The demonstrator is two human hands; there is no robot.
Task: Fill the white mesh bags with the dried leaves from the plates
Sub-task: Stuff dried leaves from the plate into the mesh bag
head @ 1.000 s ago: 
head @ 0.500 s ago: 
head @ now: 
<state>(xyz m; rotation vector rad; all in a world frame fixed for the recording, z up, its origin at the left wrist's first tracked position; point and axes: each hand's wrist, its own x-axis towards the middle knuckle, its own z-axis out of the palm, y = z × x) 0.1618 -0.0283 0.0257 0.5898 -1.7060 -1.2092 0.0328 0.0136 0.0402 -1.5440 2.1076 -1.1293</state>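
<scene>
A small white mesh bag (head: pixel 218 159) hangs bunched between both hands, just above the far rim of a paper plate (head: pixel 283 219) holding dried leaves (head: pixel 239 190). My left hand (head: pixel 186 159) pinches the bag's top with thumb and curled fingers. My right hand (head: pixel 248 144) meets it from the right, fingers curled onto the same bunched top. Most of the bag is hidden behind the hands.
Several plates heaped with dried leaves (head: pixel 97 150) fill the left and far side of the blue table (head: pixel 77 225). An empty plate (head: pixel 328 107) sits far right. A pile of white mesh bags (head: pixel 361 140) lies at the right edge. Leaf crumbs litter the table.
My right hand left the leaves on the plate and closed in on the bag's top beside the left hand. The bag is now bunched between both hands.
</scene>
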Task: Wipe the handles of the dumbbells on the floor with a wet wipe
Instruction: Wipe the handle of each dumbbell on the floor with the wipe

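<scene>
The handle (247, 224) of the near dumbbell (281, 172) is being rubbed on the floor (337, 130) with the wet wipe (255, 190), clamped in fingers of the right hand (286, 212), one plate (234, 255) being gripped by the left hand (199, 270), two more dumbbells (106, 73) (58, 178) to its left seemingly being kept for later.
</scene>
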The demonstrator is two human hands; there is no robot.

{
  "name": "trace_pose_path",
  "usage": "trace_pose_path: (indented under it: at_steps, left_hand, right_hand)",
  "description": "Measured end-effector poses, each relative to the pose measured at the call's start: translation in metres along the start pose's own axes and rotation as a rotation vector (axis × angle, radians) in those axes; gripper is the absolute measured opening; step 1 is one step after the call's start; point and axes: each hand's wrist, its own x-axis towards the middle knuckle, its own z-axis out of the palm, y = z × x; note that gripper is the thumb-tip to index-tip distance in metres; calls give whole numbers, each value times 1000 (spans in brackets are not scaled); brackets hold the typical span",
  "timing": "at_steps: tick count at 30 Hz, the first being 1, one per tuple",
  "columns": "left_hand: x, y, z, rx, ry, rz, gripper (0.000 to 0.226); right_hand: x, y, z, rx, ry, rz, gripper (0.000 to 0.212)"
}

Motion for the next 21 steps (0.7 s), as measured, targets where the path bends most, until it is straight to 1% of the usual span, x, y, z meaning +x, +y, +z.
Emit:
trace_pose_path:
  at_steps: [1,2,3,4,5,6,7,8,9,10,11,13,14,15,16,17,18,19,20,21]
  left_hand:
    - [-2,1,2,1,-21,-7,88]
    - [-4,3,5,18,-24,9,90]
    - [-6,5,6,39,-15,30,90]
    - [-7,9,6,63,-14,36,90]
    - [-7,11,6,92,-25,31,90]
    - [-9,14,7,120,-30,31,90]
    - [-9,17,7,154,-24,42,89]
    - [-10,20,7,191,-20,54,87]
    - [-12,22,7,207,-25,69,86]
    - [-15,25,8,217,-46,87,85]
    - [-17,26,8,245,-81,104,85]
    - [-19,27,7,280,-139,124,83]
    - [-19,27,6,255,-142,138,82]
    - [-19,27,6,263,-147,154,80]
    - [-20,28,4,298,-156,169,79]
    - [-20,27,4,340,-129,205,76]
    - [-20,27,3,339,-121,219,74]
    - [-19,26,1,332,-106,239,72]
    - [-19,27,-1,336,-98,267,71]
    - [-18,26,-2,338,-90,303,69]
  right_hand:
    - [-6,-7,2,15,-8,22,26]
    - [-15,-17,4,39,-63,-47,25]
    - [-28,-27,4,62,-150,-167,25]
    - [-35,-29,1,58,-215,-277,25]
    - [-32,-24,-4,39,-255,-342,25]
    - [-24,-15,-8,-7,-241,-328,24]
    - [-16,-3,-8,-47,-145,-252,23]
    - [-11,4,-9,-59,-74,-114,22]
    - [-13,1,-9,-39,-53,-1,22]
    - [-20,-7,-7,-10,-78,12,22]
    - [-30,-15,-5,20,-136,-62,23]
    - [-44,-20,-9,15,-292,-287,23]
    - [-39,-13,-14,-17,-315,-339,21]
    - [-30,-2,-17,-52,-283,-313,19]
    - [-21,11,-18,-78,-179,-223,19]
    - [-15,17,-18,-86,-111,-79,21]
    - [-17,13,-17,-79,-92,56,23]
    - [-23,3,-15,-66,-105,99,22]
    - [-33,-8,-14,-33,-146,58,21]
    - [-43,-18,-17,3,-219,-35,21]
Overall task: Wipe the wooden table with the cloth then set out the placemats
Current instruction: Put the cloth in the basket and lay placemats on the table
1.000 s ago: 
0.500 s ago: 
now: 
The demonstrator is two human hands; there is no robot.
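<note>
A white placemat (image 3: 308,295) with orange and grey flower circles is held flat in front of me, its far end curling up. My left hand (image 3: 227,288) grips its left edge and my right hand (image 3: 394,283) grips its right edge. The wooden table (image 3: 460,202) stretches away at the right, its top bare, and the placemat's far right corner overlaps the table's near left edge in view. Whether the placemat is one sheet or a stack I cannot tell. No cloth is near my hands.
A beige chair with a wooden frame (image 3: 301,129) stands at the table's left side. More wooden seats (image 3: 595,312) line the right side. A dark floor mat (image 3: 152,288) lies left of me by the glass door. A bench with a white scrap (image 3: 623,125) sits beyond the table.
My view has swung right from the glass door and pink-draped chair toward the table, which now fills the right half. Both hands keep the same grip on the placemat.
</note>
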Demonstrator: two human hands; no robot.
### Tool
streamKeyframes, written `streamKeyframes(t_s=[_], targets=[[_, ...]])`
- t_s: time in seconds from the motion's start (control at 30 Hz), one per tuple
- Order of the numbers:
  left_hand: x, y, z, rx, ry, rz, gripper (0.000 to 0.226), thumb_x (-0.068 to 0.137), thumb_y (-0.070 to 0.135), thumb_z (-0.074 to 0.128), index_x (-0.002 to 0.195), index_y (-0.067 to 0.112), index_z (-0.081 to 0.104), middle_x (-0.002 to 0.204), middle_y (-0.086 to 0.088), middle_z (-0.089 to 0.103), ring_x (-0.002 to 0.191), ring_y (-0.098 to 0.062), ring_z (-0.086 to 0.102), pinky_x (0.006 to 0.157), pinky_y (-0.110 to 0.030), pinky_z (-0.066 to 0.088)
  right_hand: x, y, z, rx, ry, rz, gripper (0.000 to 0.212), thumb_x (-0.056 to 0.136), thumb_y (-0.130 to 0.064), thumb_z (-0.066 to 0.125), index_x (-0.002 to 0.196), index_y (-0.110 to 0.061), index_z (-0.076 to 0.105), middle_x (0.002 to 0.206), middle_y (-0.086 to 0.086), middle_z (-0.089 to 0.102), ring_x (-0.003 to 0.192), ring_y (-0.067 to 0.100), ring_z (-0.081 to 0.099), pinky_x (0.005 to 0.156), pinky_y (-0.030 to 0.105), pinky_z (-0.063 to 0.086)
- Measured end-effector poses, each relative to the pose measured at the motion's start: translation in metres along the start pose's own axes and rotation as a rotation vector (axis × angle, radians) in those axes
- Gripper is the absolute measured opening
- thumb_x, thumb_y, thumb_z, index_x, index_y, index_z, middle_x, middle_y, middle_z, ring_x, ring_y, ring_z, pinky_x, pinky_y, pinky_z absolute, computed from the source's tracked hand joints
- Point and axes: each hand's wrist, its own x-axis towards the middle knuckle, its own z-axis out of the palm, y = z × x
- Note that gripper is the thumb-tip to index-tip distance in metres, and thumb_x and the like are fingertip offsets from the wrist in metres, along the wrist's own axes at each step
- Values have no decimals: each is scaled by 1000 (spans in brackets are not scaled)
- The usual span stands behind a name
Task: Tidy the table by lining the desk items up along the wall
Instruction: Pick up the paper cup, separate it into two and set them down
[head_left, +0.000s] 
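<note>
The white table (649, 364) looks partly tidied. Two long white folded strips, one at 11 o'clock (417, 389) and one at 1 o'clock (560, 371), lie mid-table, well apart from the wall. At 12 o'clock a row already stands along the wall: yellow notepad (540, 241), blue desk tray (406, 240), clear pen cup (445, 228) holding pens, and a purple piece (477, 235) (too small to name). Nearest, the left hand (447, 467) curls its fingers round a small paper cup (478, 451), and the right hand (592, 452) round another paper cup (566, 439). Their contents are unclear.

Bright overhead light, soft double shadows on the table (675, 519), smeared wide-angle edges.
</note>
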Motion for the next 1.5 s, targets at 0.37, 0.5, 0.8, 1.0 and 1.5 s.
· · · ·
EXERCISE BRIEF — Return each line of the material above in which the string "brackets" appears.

SOLUTION —
  "description": "Measured end-effector poses, each relative to the pose measured at the call's start: translation in metres along the start pose's own axes and rotation as a rotation vector (axis × angle, radians) in those axes; gripper is the absolute measured opening; step 1 is one step after the call's start; point and axes: each hand's wrist, its own x-axis towards the middle knuckle, its own z-axis out of the palm, y = z × x; note that gripper is the thumb-tip to index-tip distance in metres; calls give whole numbers, each value times 1000 (spans in brackets are not scaled); brackets hold the typical span",
- Values have no decimals: each is scaled by 1000 (spans in brackets are not scaled)

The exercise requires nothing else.